Aegon shares were down 3.6 percent at 4.37 euros by 0826 GMT, making them the biggest decliner in the STOXX Europe Insurers Index .SXIP, which fell 0.4 percent.
When asked about the possibility of issuing shares, Aegon Chief Executive Alex Wynaendts told reporters on a conference call: “It is important to get approval from the European Commission. If we get approval we can say more what we will do.”
Aegon, which said it kept a “sizeable cash buffer” to repay state aid as soon as feasible, issued shares last year to pay back the first 1 billion euros of aid.
Shareholders’ equity has more than doubled over the past 12 months to 17.2 billion euros, helped by retained profits and positive revaluations of investments.
Wynaendts said there was interest from strategic and financial parties to buy Transamerica’s reinsurance unit, which most analysts think can be sold for between 1 and 1.5 billion euros to rivals such as Munich Re (MUVGn.DE), Reinsurance Group of America (RGA.N) or Berkshire Hathaway’s (BRKa.N) General Re.
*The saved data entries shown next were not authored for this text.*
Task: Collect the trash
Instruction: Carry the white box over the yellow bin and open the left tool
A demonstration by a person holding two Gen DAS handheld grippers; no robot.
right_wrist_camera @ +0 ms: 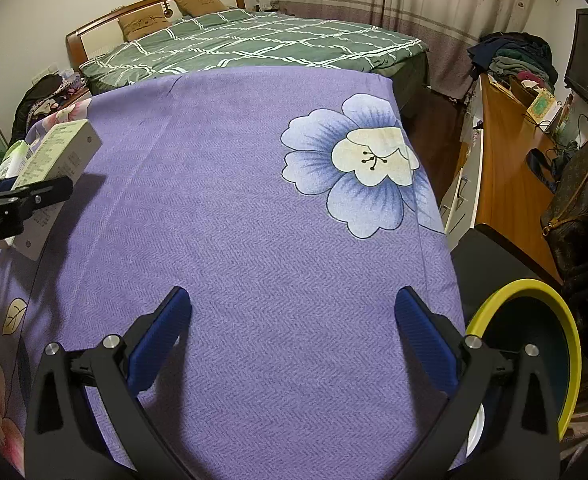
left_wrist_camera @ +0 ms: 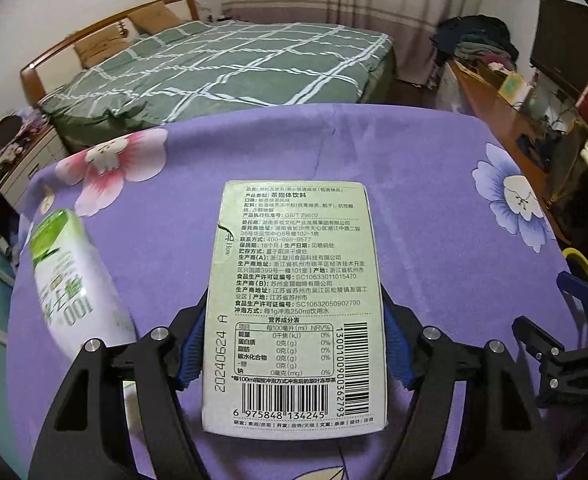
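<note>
A pale green printed box [left_wrist_camera: 294, 240] is clamped at its sides by the blue pads [left_wrist_camera: 192, 344] of my left gripper [left_wrist_camera: 294, 298]. In the right wrist view the box [right_wrist_camera: 54, 160] hangs tilted above the purple flowered tablecloth [right_wrist_camera: 234, 200] and casts a shadow on it. A white and green carton [left_wrist_camera: 74, 280] lies on the cloth to the left of the box. My right gripper [right_wrist_camera: 292, 294] is open over bare cloth near the table's right edge, with nothing between its fingers. A yellow-rimmed bin [right_wrist_camera: 514, 285] stands just right of it, below the table edge.
Beyond the table is a bed [right_wrist_camera: 254, 44] with a green checked cover. A wooden desk [right_wrist_camera: 506, 168] with clutter and bags runs along the right. A black box [right_wrist_camera: 494, 260] sits beside the bin. A nightstand with clothes [left_wrist_camera: 18, 160] is at the far left.
</note>
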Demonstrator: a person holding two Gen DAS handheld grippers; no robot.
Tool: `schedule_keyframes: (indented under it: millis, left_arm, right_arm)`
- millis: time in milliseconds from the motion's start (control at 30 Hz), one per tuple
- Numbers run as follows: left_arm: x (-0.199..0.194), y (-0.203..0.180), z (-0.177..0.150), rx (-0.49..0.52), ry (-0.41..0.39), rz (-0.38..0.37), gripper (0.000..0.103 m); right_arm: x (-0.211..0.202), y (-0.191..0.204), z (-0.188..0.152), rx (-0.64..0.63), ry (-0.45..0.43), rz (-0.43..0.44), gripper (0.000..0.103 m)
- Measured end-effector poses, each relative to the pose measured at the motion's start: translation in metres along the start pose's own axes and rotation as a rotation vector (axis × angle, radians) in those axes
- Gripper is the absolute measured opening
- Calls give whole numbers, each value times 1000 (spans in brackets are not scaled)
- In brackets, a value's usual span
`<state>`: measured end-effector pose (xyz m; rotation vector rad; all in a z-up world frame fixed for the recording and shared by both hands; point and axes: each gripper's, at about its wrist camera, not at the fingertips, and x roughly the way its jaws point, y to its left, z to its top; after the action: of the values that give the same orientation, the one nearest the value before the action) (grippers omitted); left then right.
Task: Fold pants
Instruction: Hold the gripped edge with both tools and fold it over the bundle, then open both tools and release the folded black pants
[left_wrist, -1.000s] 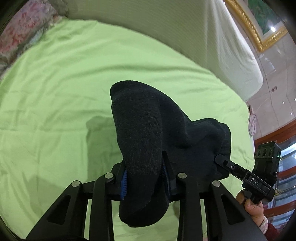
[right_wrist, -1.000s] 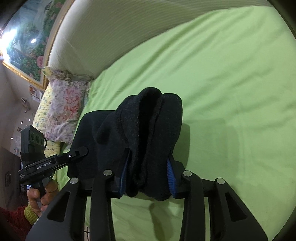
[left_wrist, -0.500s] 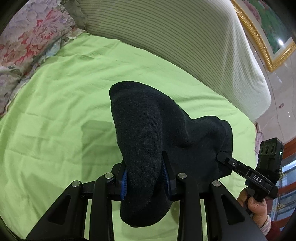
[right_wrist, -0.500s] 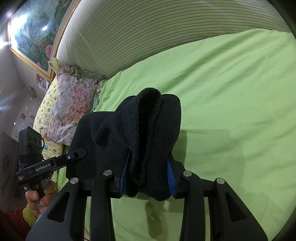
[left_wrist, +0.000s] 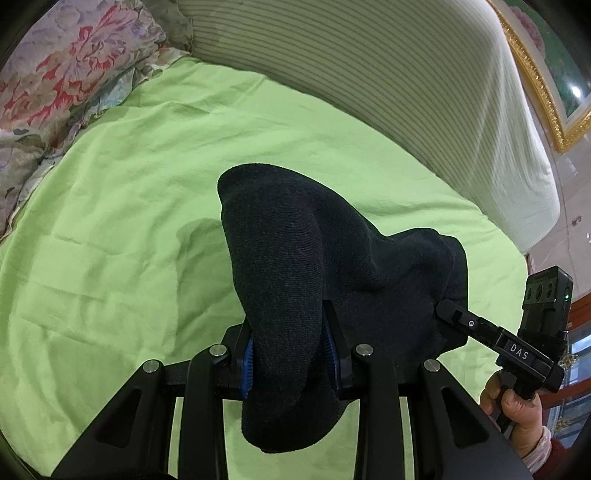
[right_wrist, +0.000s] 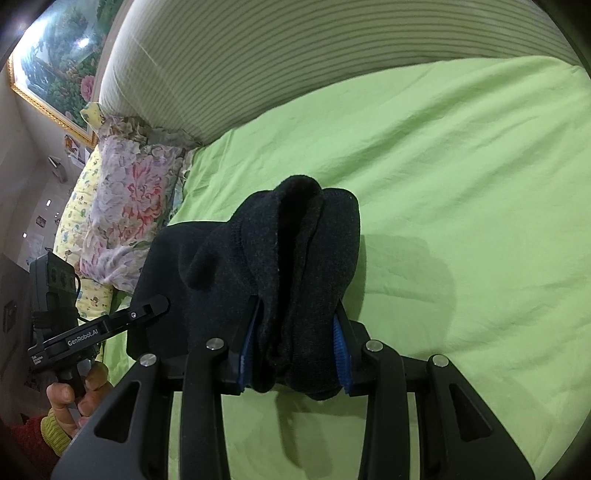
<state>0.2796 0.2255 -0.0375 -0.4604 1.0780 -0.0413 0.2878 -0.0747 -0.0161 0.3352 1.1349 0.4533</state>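
Note:
The black pants (left_wrist: 295, 266) hang bunched in the air above the green bed sheet (left_wrist: 122, 206). My left gripper (left_wrist: 288, 350) is shut on one thick fold of them, with cloth bulging past the blue pads. My right gripper (right_wrist: 293, 354) is shut on another bunched fold of the pants (right_wrist: 291, 258). The right gripper also shows in the left wrist view (left_wrist: 454, 314), touching the pants' far side. The left gripper shows in the right wrist view (right_wrist: 155, 306) at the pants' left edge. The cloth spans between both grippers, and its lower part is hidden.
A striped headboard cushion (left_wrist: 406, 92) runs along the back of the bed. Floral pillows (left_wrist: 62, 74) lie at the sheet's left side, also seen in the right wrist view (right_wrist: 125, 206). A gold-framed painting (right_wrist: 55, 62) hangs on the wall.
Both grippers have tilted up and moved toward the headboard with the pants still held. More of the pillows and striped cushion shows now.

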Motion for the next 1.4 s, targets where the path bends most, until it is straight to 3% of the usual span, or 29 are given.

Aegon reported a net profit of 413 million euros for the April-to-June period compared with 353 million euros analysts had expected on average in a Reuters poll.
Higher life sales and investment income and a stronger dollar helped push net profit up 11 percent from the first quarter. It lost 161 million euros in the same period last year.
Most life insurers such as U.S. rival MetLife (MET.N) and Britain’s Aviva Plc (AV.L) have reported profit growth in the the past month, helped by higer life sales although some, like Canada’s Manulife Financial (MFC.TO) and Dutch group ING Groep ING.AS, suffered from weak equity markets and low bond yields. [ID:nLDE6740HV] [ID:nN05195286] (Editing by Marcel Michelson and Michael Shields)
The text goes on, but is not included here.